EU-Hof dwingt Von der Leyen om sms'jes met Pfizer te openbaren

De Europese Commissie heeft ongelijk gekregen in de rechtszaak over geheime sms’jes tussen Ursula von der Leyen en de topman van Pfizer. Dat heeft het Europees Hof van Justitie geoordeeld, meldt Politico. De Commissie weigerde deze berichten vrij te geven, terwijl ze cruciaal zijn in de besluitvorming rond miljardencontracten voor coronavaccins. Het Hof noemt de handelswijze van Brussel ondoorzichtig en onvoldoende gemotiveerd.
De zaak draait om sms-verkeer tussen Commissievoorzitter Ursula von der Leyen en Albert Bourla, de CEO van farmaceut Pfizer. Via persoonlijke communicatie zouden zij hebben onderhandeld over de aankoop van coronavaccins voor de Europese Unie. Uiteindelijk bestelde de EU 900 miljoen vaccins, met een totale waarde van 35 miljard euro.
Een journaliste van The New York Times vroeg op basis van de Europese wet op openbaar bestuur om alle relevante sms’en over deze onderhandelingen te mogen inzien. De Commissie stelde echter dat zij de gevraagde berichten niet bezit en dus niet kan vrijgeven.
Europese rechter: geen geldig excuus
Het Hof van Justitie van de EU is scherp in zijn oordeel. “De Commissie heeft geen plausibele verklaring gegeven ter rechtvaardiging van het feit dat zij niet in het bezit is van de gevraagde documenten,” stelt het Hof. Ook is er geen duidelijkheid over wat er met de sms’jes is gebeurd. “De Commissie heeft onvoldoende duidelijkheid verschaft over de vraag of de gevraagde tekstberichten zijn verwijderd en, in dat geval, of zij vrijwillig of automatisch zijn verwijderd, dan wel of de mobiele telefoon van de voorzitter inmiddels is vervangen.”

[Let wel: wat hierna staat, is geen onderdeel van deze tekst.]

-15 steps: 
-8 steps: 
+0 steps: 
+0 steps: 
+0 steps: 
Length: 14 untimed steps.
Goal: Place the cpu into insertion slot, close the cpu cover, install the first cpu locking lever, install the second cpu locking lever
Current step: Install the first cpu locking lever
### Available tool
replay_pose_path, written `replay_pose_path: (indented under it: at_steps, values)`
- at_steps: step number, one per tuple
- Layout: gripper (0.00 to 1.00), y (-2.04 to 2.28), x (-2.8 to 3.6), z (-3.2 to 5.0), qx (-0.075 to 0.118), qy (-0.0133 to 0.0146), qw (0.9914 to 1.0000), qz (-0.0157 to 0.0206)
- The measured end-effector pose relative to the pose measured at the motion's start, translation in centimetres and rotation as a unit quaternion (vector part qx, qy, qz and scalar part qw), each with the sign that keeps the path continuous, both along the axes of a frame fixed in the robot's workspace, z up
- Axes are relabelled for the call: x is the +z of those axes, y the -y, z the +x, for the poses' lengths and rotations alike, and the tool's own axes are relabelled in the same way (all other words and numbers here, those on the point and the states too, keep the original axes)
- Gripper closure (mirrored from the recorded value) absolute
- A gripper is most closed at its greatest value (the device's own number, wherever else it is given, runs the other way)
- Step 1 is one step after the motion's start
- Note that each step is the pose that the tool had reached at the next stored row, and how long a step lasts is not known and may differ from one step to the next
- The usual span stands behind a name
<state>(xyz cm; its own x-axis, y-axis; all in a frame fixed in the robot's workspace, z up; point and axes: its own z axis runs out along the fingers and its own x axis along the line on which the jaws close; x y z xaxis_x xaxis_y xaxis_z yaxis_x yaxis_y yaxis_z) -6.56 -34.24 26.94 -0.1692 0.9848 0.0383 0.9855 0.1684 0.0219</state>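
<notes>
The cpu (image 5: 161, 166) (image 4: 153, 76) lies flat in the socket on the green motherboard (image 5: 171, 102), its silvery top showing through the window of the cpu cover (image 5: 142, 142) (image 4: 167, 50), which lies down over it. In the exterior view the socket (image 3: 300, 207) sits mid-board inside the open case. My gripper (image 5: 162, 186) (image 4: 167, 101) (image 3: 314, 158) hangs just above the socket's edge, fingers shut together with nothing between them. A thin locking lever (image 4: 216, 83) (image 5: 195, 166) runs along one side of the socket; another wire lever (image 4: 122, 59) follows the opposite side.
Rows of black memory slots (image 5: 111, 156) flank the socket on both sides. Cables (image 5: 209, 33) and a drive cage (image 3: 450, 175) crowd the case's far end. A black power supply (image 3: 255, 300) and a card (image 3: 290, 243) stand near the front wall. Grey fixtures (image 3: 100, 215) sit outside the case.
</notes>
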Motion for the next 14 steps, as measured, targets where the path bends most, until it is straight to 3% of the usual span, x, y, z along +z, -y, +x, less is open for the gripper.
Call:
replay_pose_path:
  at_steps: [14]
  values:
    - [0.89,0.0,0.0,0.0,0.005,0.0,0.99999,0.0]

De rechters bekritiseren de Commissie voor het gebrek aan transparantie en betwijfelen of de instelling heeft voldaan aan haar verplichtingen om documenten goed te archiveren en openbaar te maken wanneer dat nodig is.
Wat het oordeel concreet betekent, is nog onduidelijk. De Commissie kan nog in beroep gaan. Ook is niet zeker of de sms’jes daadwerkelijk zullen worden vrijgegeven. Toch is de uitspraak van het Hof een stevige tik op de vingers van Von der Leyen en haar ambtelijk apparaat. Het voedt de kritiek dat de EU-top weinig rekenschap aflegt over hoe er tijdens de coronaperiode is onderhandeld met farmaceuten.